- Work to complete:
Only the lines from the top of the data through the line containing "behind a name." should be duplicated, exactly as they appear.

- Supplied information:
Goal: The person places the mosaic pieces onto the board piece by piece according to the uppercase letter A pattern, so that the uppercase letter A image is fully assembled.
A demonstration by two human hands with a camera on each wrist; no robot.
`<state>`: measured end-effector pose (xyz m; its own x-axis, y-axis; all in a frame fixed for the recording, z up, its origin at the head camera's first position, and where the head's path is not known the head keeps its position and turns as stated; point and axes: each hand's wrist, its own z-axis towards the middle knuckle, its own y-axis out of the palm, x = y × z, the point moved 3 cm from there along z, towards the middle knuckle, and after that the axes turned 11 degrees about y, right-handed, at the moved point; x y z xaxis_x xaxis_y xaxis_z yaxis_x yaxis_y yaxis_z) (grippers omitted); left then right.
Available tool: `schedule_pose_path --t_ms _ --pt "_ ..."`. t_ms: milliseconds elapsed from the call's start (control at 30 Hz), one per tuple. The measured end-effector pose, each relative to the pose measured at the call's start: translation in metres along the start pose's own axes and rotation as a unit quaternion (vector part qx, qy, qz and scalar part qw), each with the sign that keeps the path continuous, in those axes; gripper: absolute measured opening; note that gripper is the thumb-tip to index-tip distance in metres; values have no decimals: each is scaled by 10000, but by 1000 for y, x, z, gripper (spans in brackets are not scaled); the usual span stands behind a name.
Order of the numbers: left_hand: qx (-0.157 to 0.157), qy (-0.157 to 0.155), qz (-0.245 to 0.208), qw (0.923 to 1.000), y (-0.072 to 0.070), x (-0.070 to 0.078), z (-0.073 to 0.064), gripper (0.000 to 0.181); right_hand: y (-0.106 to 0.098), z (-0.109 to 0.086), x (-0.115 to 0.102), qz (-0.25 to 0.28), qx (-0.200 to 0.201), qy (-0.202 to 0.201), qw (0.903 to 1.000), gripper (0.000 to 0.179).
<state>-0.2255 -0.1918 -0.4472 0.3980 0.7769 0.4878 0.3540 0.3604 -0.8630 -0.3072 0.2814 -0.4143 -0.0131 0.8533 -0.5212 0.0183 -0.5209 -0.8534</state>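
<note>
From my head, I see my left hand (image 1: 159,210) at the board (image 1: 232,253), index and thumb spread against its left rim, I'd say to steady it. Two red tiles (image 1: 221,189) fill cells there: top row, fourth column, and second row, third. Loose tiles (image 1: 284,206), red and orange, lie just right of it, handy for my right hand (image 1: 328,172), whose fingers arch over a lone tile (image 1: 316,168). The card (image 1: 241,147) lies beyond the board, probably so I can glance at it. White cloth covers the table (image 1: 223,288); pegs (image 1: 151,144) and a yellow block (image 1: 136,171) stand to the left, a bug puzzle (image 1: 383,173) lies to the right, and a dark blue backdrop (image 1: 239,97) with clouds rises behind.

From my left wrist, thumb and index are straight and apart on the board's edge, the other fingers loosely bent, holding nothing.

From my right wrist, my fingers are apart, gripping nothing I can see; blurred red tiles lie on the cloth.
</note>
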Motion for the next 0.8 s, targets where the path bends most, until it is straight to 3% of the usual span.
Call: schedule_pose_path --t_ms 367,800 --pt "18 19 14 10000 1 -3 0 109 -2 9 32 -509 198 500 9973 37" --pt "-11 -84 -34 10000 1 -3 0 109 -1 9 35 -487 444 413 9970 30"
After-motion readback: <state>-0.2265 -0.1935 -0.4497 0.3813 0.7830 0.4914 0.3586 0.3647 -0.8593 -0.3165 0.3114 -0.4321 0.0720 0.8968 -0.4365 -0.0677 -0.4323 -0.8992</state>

- Result:
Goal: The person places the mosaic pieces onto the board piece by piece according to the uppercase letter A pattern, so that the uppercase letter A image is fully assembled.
A demonstration by two human hands with a camera on each wrist; no robot.
`<state>`: measured end-effector pose (xyz m; its own x-axis, y-axis; all in a frame fixed for the recording, z up, its origin at the head camera's first position, and where the head's path is not known the head keeps its position and turns as stated; point and axes: each hand's wrist, its own z-axis towards the middle knuckle, its own y-axis out of the palm, x = y × z, the point moved 3 cm from there along z, towards the middle knuckle, and after that the axes turned 11 degrees about y, right-handed, at the moved point; x y z xaxis_x xaxis_y xaxis_z yaxis_x yaxis_y yaxis_z) (grippers omitted); left then right.
Available tool: `schedule_pose_path --t_ms _ --pt "_ ..."`. t_ms: milliseconds elapsed from the call's start (control at 30 Hz), one per tuple. The measured end-effector pose, each relative to the pose measured at the call's start: translation in metres along the start pose's own axes and rotation as a unit quaternion (vector part qx, qy, qz and scalar part qw), each with the sign that keeps the path continuous, in those axes; gripper: absolute measured opening; note that gripper is the thumb-tip to index-tip distance in metres; values have no decimals: each is scaled by 10000, but by 1000 for y, x, z, gripper (spans in brackets are not scaled); the usual span stands behind a name.

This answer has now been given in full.